— Non, père, répondit Harry.
— Et cette lettre était timbrée du bureau de poste d'Aberfoyle ? demanda Simon Ford à l'ingénieur.
— Oui, comme la vôtre, répondit James Starr.
— Que penses-tu de cela, Harry ? dit Simon Ford, dont le front s'assombrit un instant.
— Je pense, père, répondit Harry, que quelqu'un a eu un intérêt quelconque à empêcher M. James Starr de venir au rendez-vous que vous lui donniez.
— Mais qui ? s'écria le vieux mineur. Qui donc a pu pénétrer assez avant dans le secret de ma pensée ?... »
Et Simon Ford, pensif, tomba dans une rêverie dont la voix de Madge le tira bientôt.
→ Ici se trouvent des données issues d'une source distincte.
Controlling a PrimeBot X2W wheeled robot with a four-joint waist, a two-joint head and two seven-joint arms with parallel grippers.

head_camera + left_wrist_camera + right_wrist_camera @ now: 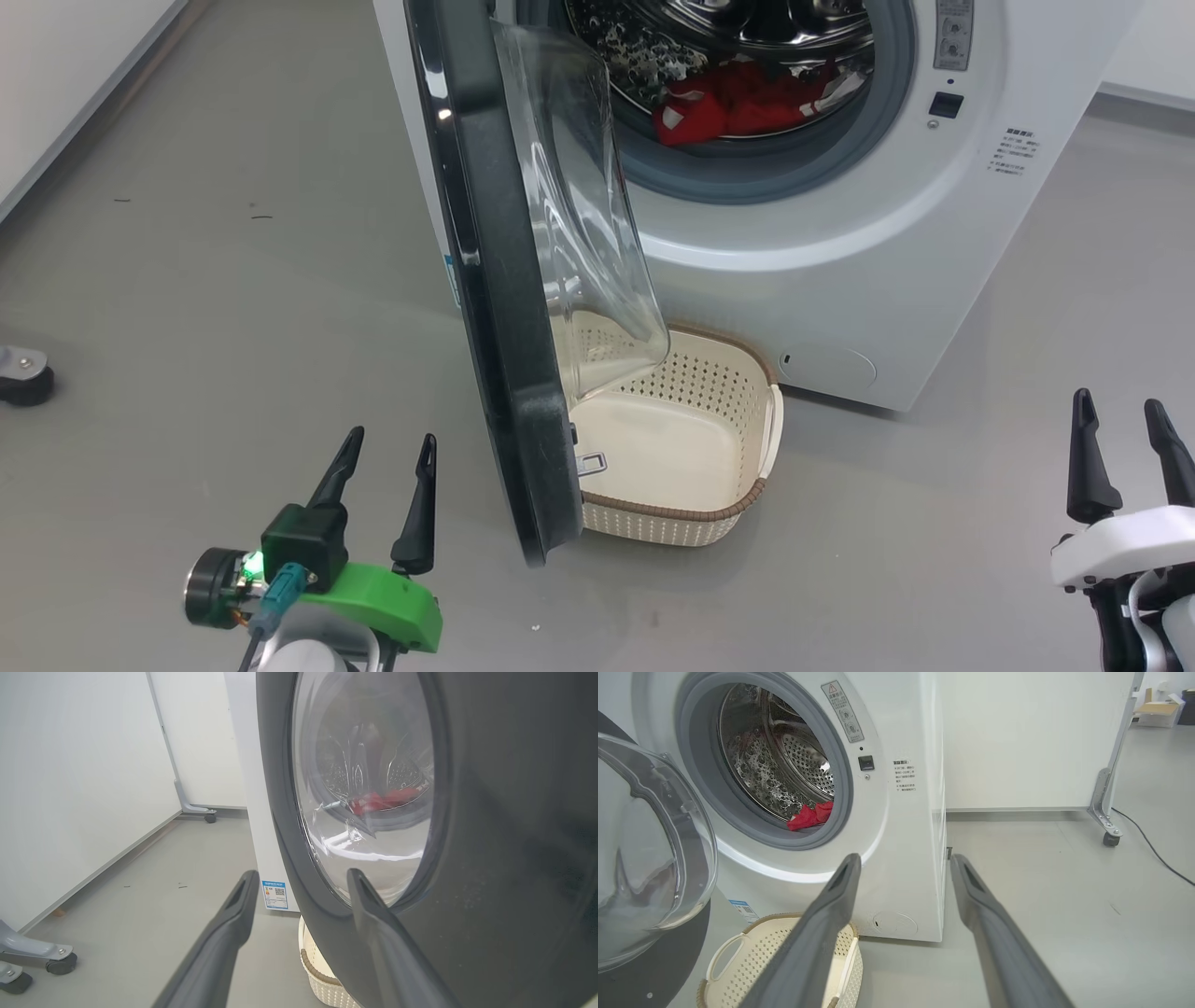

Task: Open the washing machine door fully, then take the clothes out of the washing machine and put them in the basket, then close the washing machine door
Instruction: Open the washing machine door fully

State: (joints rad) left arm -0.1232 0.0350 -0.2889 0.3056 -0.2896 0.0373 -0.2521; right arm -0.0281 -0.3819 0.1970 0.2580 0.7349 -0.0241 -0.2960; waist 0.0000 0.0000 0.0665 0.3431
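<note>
The white washing machine (840, 243) (906, 826) stands ahead. Its black door (504, 308) (514, 858) (649, 858) is swung out toward me, edge-on in the head view, its clear glass bowl (588, 215) bulging to the right. Red clothes (747, 101) (810, 815) lie low in the steel drum. The cream basket (686, 439) (752, 961) sits on the floor under the door, with nothing in it. My left gripper (387, 448) (299, 877) is open just left of the door's lower edge. My right gripper (1120, 411) (903, 858) is open at the lower right, away from the machine.
Grey floor (233, 308) spreads all around. A castor foot (23, 373) sits at the far left. White walls stand behind, and a wheeled panel leg (1106, 812) with a black cable (1153, 849) is to the machine's right.
</note>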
« Asseyons-nous, monsieur Starr, dit-elle. La soupe va refroidir. Pour le moment, ne songeons plus à cette lettre ! »
Et, sur l'invitation de la vieille femme, chacun prit place à la table — James Starr vis-à-vis de Madge, pour lui faire honneur —, le père et le fils l'un vis-à-vis de l'autre.
Ce fut un bon repas écossais. Et, d'abord, on mangea d'un « hotchpotch », soupe dont la viande nageait au milieu d'un excellent bouillon. Au dire du vieux Simon, sa compagne ne connaissait pas de rivale dans l'art de préparer le hotchpotch.